Introduction
After having released a first implementation of EXPath
Packaging System for eXist, here is a version for Saxon. You can
read this previous blog entry to get more information on the packaging
system; in particular, it says: "The concept is quite simple:
defining a package format to enable users to install libraries in
their processor with just a few clicks, and to enable library authors
to provide a single package to be installed on every processors,
without the need to document (and maintain) the installation process
for each of them."
The package manager for Saxon is a graphical application (a textual
front-end will be provided soon,) and is provided as a single JAR
file. Go to the implementations
page, or use this following direct
link to get the JAR. Run it as usual, for instance by
double-clicking on it or by executing the command java -jar
expath-pkg-saxon-0.1.jar
. That will launch the package manager
window.
Repositories
The implementation for Saxon differs from the one for eXist in a
fundamental way: Saxon does not have a home directory where you can
put the installed packaged, and you can invoke Saxon in so many
different ways (while the eXist core is always started the same way.)
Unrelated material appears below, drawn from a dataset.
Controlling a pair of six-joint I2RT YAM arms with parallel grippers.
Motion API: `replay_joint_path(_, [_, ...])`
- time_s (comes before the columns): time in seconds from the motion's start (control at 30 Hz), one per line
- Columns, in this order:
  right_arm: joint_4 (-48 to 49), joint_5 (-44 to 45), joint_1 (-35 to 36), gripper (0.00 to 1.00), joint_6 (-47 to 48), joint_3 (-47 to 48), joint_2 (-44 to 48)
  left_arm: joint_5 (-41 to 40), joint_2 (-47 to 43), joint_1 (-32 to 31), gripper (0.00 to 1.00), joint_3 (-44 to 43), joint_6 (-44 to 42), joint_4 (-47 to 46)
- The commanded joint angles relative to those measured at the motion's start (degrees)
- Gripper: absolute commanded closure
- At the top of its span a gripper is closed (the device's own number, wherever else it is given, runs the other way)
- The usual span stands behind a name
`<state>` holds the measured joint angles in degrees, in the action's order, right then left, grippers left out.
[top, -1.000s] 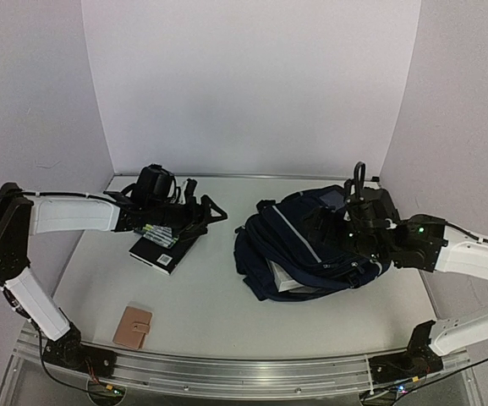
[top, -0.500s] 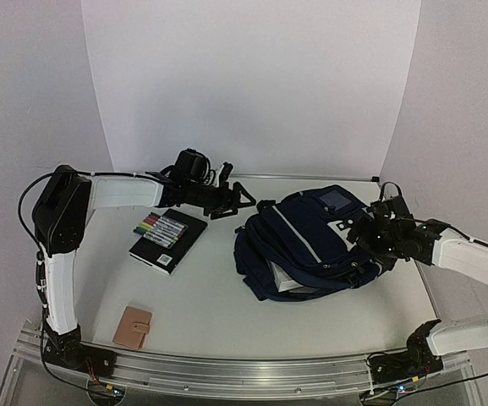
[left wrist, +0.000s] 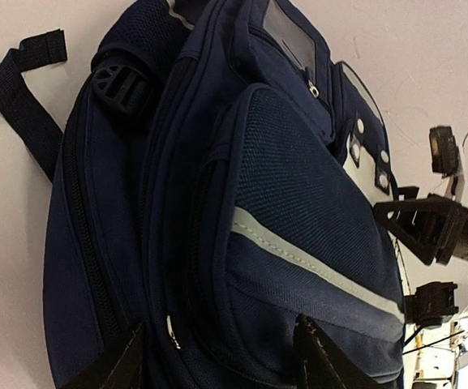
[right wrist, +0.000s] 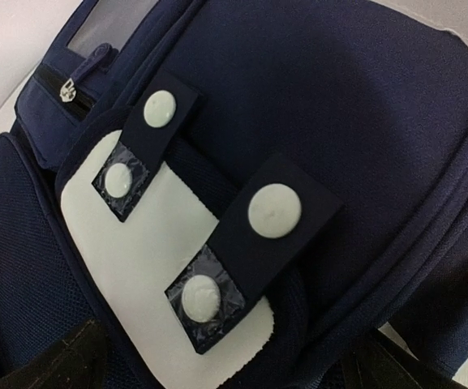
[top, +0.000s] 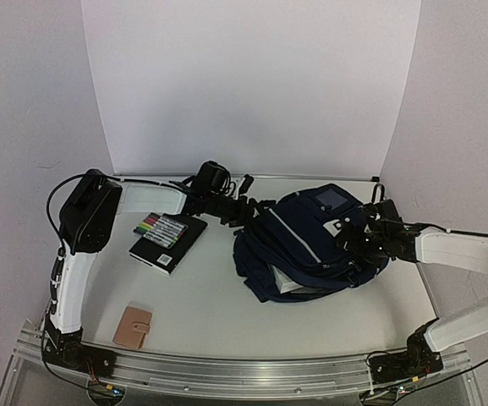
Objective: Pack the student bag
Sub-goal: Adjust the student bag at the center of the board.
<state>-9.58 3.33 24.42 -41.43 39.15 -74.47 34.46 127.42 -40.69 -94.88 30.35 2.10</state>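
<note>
The student bag [top: 303, 245] is a dark navy backpack with a grey stripe, lying at the centre right of the table. My left gripper [top: 245, 208] is open at the bag's upper left edge. In the left wrist view its fingers [left wrist: 315, 356] straddle the bag [left wrist: 282, 178] near a zip pull, with no grip on it. My right gripper [top: 355, 233] is open at the bag's right end. In the right wrist view it [right wrist: 234, 369] hovers close over the white patch [right wrist: 152, 243] with snap tabs. A white item [top: 282, 280] shows in the bag's lower opening.
A black notebook [top: 174, 247] with a pack of coloured markers [top: 161, 228] on it lies left of the bag. A tan wallet [top: 133, 326] lies near the front left. White walls enclose the back and sides. My right gripper also shows in the left wrist view [left wrist: 436, 231].
My left arm has swung right, from over the notebook to the bag's upper left edge. My right gripper has moved left and down, close to the bag's white patch.
</note>
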Motion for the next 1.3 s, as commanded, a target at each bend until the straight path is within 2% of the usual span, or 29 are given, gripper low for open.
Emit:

That involves two different aspects regarding package management with
Saxon: the package manager itself that installs and remove packages,
and a way to configure Saxon itself, regardless with the way you
invoke it. In addition, the homeless property of Saxon needs to
introduce the concept of package repository.
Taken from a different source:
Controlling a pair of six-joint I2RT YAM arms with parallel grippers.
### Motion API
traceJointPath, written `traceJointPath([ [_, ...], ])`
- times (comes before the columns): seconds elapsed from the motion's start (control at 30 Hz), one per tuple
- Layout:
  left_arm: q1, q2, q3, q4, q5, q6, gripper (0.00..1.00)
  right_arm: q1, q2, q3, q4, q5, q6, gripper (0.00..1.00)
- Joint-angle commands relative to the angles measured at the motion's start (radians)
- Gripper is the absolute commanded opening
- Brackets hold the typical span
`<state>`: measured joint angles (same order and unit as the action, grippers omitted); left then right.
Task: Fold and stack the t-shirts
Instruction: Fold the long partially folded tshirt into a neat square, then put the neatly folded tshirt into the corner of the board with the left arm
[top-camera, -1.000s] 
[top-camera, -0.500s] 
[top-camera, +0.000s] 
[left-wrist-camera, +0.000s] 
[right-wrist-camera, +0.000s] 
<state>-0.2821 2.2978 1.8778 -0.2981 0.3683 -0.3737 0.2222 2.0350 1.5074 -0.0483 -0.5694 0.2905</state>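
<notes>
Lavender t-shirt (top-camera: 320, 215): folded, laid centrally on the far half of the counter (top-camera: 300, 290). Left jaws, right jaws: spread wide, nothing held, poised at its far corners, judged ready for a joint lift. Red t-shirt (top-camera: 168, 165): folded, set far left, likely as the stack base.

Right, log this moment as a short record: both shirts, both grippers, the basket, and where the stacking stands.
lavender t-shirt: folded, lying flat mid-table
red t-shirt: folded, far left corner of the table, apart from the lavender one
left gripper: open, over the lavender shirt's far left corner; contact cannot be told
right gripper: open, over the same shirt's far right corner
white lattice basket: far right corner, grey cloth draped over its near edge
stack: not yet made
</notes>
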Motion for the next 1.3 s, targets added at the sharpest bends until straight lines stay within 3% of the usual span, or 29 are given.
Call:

A repository is a directory dedicated to installing packages, and
should only be modified through the package manager. It contains the
packages themselves (under a form usable by Saxon) as well as
administrative informations to be able to use them (like catalogs,
etc.) The graphical package manager allows one to create a new
repository directly from the graphical interface, as well as switching
between different repositories (if you need to maintain several
repositories for several purposes.)
Importing stylesheet
But as I said above, having a repository full of packages is not
enough. You have to configure Saxon to use this repository. Because
you can invoke Saxon in a plenty of ways, the configuration itself is
implemented as a Java helper class that you can use in your own code
if you invoke Saxon from within Java (for instance in a Java EE web
application.) If you use Saxon from the command line, there is a
script that takes care of configuring everything for you.
But before looking in details at how to configure Saxon to use a
repository, let's have a look at how a stylesheet can use an installed
package. This is the whole point of the packaging system, after all.
The goal is simply to be able to use a public import URI in
an import statement, this URI being automatically resolved to its
local copy in the repository. Like a namespace URI is just a kind of
identifier (it is just used as a string, your processor does not try
to actually access anything at that address,) the public import
URI is an identifier to a specific stylesheet. This machanism
supports also having functions implemented in Java. So all you need
to do is to use this public URI, like the following:
<xsl:stylesheet xmlns:xsl="http://www.w3.org/1999/XSL/Transform"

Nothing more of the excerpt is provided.